**Your instructions**
Could you set down the full listing, unchanged?
######
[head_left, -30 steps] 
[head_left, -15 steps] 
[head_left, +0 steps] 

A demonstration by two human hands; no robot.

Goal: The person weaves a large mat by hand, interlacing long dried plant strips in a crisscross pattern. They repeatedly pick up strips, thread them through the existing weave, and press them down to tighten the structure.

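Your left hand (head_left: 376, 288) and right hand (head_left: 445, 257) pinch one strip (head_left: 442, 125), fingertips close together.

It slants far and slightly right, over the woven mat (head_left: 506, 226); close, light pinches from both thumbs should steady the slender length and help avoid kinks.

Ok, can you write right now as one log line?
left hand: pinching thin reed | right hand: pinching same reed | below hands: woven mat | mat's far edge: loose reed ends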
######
**Response**
[head_left, -30 steps] 
[head_left, -15 steps] 
[head_left, +0 steps] 

A demonstration by two human hands; no robot.

Goal: The person weaves a large mat by hand, interlacing long dried plant strips in a crisscross pattern. They repeatedly pick up strips, thread them through the existing weave, and press them down to tighten the structure.

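Your left hand (head_left: 376, 288) and right hand (head_left: 445, 257) pinch one strip (head_left: 442, 125), fingertips close together.

It slants far and slightly right, over the woven mat (head_left: 506, 226); close, light pinches from both thumbs should steady the slender length and help avoid kinks.

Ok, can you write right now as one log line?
left hand: pinching thin reed | right hand: pinching same reed | below hands: woven mat | mat's far edge: loose reed ends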

Nothing else is required to complete the exercise.